Constitutions and the Rule of Law
The rule of law remains absent in most countries of the Middle East
The rule of law remains absent in most countries of the Middle East, even though their societies are in direst need of it as a means of protection from political despotism on the one hand, and from tyrannical and repressive religious extremism that bans what it dislikes and legitimizes what suits its ambitions, on the other. The upholding of law is requisite for combating corruption within government,administration, and economy. It puts a halt to bribery, favoritism,nepotism, fraud, extortion and the misuse and abuse of power, not to mention forgery in elections, legislative and judicial manipulation,environmental tampering and scorn for the very sanctity of life.

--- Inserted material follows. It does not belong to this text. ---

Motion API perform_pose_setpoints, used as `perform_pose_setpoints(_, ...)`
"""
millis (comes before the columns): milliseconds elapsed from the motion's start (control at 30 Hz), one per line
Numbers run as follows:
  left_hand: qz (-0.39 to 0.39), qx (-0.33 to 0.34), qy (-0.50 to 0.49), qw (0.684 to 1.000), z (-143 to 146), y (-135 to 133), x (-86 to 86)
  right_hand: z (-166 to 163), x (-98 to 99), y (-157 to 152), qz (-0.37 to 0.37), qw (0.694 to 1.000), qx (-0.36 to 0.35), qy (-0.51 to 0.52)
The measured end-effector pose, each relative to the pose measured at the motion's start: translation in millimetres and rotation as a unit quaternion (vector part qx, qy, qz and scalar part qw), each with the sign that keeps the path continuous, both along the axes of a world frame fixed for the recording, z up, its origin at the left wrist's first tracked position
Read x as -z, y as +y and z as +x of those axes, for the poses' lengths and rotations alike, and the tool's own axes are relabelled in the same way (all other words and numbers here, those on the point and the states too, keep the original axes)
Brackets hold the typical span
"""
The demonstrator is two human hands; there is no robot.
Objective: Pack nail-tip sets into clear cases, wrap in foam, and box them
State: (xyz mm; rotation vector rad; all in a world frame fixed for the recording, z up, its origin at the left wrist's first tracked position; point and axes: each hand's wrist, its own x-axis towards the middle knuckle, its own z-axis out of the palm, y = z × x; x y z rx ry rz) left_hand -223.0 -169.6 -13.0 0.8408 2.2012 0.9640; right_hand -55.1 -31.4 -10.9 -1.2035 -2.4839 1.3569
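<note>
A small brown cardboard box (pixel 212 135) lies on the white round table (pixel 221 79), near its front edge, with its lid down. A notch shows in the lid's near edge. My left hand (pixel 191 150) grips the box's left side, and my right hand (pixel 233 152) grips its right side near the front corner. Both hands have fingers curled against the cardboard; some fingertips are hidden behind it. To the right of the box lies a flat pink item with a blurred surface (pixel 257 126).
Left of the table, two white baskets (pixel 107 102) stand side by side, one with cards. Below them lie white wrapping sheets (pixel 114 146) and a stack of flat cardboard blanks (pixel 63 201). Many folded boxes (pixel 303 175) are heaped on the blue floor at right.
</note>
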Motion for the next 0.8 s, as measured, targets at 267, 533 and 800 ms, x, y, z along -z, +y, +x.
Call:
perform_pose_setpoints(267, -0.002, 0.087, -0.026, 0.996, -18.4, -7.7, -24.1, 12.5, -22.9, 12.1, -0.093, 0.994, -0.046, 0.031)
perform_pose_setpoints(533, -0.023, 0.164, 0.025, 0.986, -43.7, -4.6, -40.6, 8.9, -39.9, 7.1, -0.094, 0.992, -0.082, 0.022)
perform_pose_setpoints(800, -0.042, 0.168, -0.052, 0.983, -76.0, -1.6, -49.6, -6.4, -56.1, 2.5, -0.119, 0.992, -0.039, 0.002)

In our Arab societies, there is a thin and dubious line between divine laws and human legislation. Religions, after all, can best serve as value resources for constitutions, whereas a legislative authority that is constituted by free and fair elections must frame conventional laws that are to be upheld by an independent judiciary. The application of such laws is to be carried out in a manner that is not influenced by self-interested patronage or selective advantage.Most Arab constitutions still suffer from discrepancies and contradictions. Moreover, the mechanisms of their interpretation and implementation fall short of the required standards of constitutional justice.
This calls for waging intensive campaigns of popular awareness and legal reform through the channels of education
and the media on various levels. The peoples of this region yearn for, and look forward to, states that honor the rule of law where equal citizenship prevails based on equal rights and duties, making room for political, intellectual and cultural diversity. Our societies seek after states that do not discriminate on the basis of religion, creed, gender, race or color but that will establish legal guarantees of its citizens’ rights and provide equal opportunities for all.